I love my note 1, I reckon I'll upgrade to this when the time comes. All my current design work resides in Dropbox and this is so handy to whip out for a quick convo. with a client, if needs be, or read a book or refer to a magazine via Zinio app.


----------



## Badgers (Sep 19, 2013)

If I was earning a decent wedge this would be my device. 
Am not though and I really like being without a contract so going for the Asus Fonepad 7.


----------



## Kid_Eternity (Sep 20, 2013)

Global Stoner said:


> Or like their hardware and put it with by buying a decent case. I can't get over how small iphones seem now.



Yeah a couple mates did that after the cheapy plastic started to warp.


----------



## UnderAnOpenSky (Sep 20, 2013)

Kid_Eternity said:


> Yeah a couple mates did that after the cheapy plastic started to warp.



Short sited. Anyone picking up a Samsung product show guess it from holding one. That said I'm hard on kit, so would do the same with an iPhone. 

Still gutted HTC abandoned me by taking away batteries and sd slots.


----------



## UnderAnOpenSky (Sep 26, 2013)

It's going to be region locked. I've never needed to travel outside of Europe and buy a local sim card, but it's nice to have the option and seems an odd move. 

Samsung has crippled its new Galaxy Note 3 by adding region-locking, making buyers of unlocked units attempting to use it in geographies outside of the area in which it was purchased subject to exorbitant roaming fees.


----------



## Kid_Eternity (Sep 26, 2013)

Very odd move in this day and age...


----------



## thriller (Sep 26, 2013)

pretty sure some group will figure a way to unlock it.


----------



## Kid_Eternity (Sep 27, 2013)

Sure but for average consumer it'll be a pain, and probably a surprise when they go abroad and it doesn't work...


----------



## pesh (Sep 27, 2013)

Samsung invent the semi-mobile phone? did they think they were building a DVD player?


----------



## beesonthewhatnow (Sep 27, 2013)

Global Stoner said:


> It's going to be region locked. I've never needed to travel outside of Europe and buy a local sim card, but it's nice to have the option and seems an odd move.
> 
> Samsung has crippled its new Galaxy Note 3 by adding region-locking, making buyers of unlocked units attempting to use it in geographies outside of the area in which it was purchased subject to exorbitant roaming fees.


wrf? That's fucking stupid.


----------



## Virtual Blue (Sep 27, 2013)

now they have gained a chunk of market share, they have raised their prices.

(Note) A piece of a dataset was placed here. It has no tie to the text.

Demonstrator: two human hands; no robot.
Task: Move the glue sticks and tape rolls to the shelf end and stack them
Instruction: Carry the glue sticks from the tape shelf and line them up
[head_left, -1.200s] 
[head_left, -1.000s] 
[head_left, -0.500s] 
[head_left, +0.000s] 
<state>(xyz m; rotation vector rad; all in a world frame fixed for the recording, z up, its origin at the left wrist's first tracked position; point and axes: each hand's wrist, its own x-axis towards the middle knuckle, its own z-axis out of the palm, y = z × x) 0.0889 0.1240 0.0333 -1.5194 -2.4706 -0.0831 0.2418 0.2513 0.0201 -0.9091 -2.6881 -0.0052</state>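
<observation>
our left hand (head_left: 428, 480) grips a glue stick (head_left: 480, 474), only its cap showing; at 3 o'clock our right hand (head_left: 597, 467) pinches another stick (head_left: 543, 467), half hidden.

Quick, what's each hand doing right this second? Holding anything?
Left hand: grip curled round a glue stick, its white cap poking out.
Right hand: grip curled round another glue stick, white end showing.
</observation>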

though, at some discount, i'm looking at a Note 2 now.


----------



## Lazy Llama (Sep 27, 2013)

Global Stoner said:


> It's going to be region locked. I've never needed to travel outside of Europe and buy a local sim card, but it's nice to have the option and seems an odd move.
> 
> Samsung has crippled its new Galaxy Note 3 by adding region-locking, making buyers of unlocked units attempting to use it in geographies outside of the area in which it was purchased subject to exorbitant roaming fees.


Samsung are also region-locking new Galaxy S3/S4/S4 Mini and Note 2 phones too.

I can only imagine they're doing this to prevent phones being grey-market exported. 
Everything else in the world seems to be going away from region-locking...


----------



## beesonthewhatnow (Sep 27, 2013)

I'd guess it's pressure from the carrier companies, wanting to keep those massive roaming fee profits. Their old business model of income from calls is basically fucked now, everyone can use stuff like Viber and Facetime.


----------



## UnderAnOpenSky (Sep 27, 2013)

Lazy Llama said:


> Samsung are also region-locking new Galaxy S3/S4/S4 Mini and Note 2 phones too.
> 
> I can only imagine they're doing this to prevent phones being grey-market exported.
> Everything else in the world seems to be going away from region-locking...



That's what the article speculates, they don't think even the carriers are organised to such a level for it to apply to all models. 

Guess if it's the note 2 as well then mine is, wonder if cyangenmod sorts it?


----------



## Kid_Eternity (Sep 27, 2013)

pesh said:


> Samsung invent the semi-mobile phone? did they think they were building a DVD player?



It's very weird, thought we were past this shite.


----------



## FridgeMagnet (Sep 27, 2013)

beesonthewhatnow said:


> I'd guess it's pressure from the carrier companies, wanting to keep those massive roaming fee profits. Their old business model of income from calls is basically fucked now, everyone can use stuff like Viber and Facetime.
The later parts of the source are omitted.